I have just finished reading The Hitchhiker's Guide to the Galaxy for the first time. I just never got around to reading the book having watched the TV adaptation and the film version. I was at college when it first came out on radio, but I did not manage to listen to it then.

Of course, I could argue I was waiting for the 42nd anniversary edition before reading it. :-)

A bookshop employee friend was disgusted by her colleagues who did not understand the significance of a 42nd anniversary edition.

113Sakerfalcon
Jul 30, 2021, 5:54 am

A bookshop employee friend was disgusted by her colleagues who did not understand the significance of a 42nd anniversary edition.
Quite right too! A shocking lack of knowledge on their part!

114pgmcc
Jul 30, 2021, 5:58 am

>113 Sakerfalcon: It warrants a strict disciplinary response. Their Continuing Professional Development plans will need to be reviewed in light of such a lacuna.

115Sakerfalcon
Editado: Jul 30, 2021, 7:48 am

>114 pgmcc: I can see a diet of Essential Reading being mandated!

116pgmcc
Jul 30, 2021, 8:55 am

>115 Sakerfalcon:
Hmmmm! Perhaps we need to have a thread to establish that Essential Reading list.

117paradoxosalpha
Editado: Jul 30, 2021, 10:45 am

118anglemark
Jul 30, 2021, 10:58 am

The problem is, it's not very good and not very funny.

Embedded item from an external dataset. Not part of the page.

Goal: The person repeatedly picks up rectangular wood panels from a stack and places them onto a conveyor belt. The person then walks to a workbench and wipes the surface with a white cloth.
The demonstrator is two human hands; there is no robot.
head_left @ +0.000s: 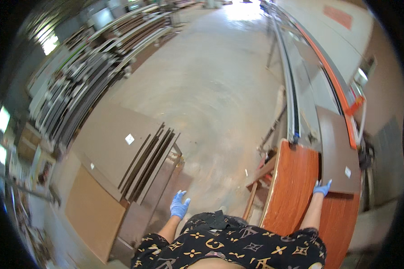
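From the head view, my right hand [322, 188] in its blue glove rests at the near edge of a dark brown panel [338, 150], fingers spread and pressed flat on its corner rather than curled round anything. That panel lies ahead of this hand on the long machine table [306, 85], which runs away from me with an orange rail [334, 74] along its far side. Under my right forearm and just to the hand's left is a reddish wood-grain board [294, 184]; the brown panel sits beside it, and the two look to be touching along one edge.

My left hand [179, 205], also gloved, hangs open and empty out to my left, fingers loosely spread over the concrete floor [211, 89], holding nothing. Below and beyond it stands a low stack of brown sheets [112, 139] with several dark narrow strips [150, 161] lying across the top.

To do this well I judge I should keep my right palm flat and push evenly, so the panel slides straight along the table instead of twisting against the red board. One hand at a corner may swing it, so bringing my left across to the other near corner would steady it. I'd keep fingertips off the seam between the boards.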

I will now unlist my name from the phone bok and talk to the police about receiving protection, I know. I will take this argument to Pro and Con instead, where it properly belongs.

119pgmcc
Editado: Jul 30, 2021, 11:13 am

>117 paradoxosalpha: Excellent! The list prompted me to pick up my Collected Fictions and find The Library of Babel.

>115 Sakerfalcon: You need to look at >117 paradoxosalpha:'s suggestion.

120pgmcc
Jul 30, 2021, 11:13 am

>118 anglemark:
LibraryThing is a broad church. There is room for people holding all sorts of views.

All the same, I do think your ideas of removing your name from the phone book and seeking police protection are probably well advised. You might also consider moving house, a change of name, some plastic surgery, and possibly having a DNA transplant. You never can be too careful.

121Sakerfalcon
Jul 30, 2021, 11:33 am

>117 paradoxosalpha:, >119 pgmcc: Great start! The Calvino is a favourite of mine.

122bnielsen
Jul 30, 2021, 11:58 am

>118 anglemark: I have your address from previous years xmas card exchange. :-)

123pgmcc
Jul 30, 2021, 12:00 pm

>118 anglemark:, look at >122 bnielsen:. I warned you to move.

124paradoxosalpha
Jul 30, 2021, 12:03 pm

LT lists are collaborative. Anyone can add to https://www.librarything.com/list/43133/all/#

125SarahAwa
Jul 30, 2021, 12:19 pm

Laughing my way through The Cosmic Turkey by Laura Loomis :)

126dustydigger
Jul 31, 2021, 3:10 am

>120 pgmcc: LOL! If such actions are necessary for a lukewarm reaction to HHG what on earth must I do if I admit that I found Dune barely readable,far too bloated (and boring)disliked Paul Atreides character,and never like political conspiracies or overdetailed religious stuff.I read Dune in 1968 and have never wanted to reread it. I was reading Lord of the Rings at the time,and the deserts of Araikis couldnt compete with Middle Earth's perils.
So I may have to relocate to the Moon for safety.......

127haydninvienna
Jul 31, 2021, 4:16 am

I did and do greatly enjoy HHGG. On the other hand I agree with >126 dustydigger: that Dune is barely readable (and if the sequels are worse they don't bear thinking about). Sturgeon's Law is right on the money--trouble is, it's impossible to agree about what parts of it are the 90% that's crap.

128igorken
Jul 31, 2021, 5:52 am

>126 dustydigger: Since there's about to be a new thread, I might as well... I tend to agree about most of Dune's faults (though I quite enjoyed the first book). Lord of The Rings though... now there's an example of a bloated book with boring characters! ;)

129pgmcc
Jul 31, 2021, 7:54 am

Wow! This discussion has certainly prompted a lot of confessions.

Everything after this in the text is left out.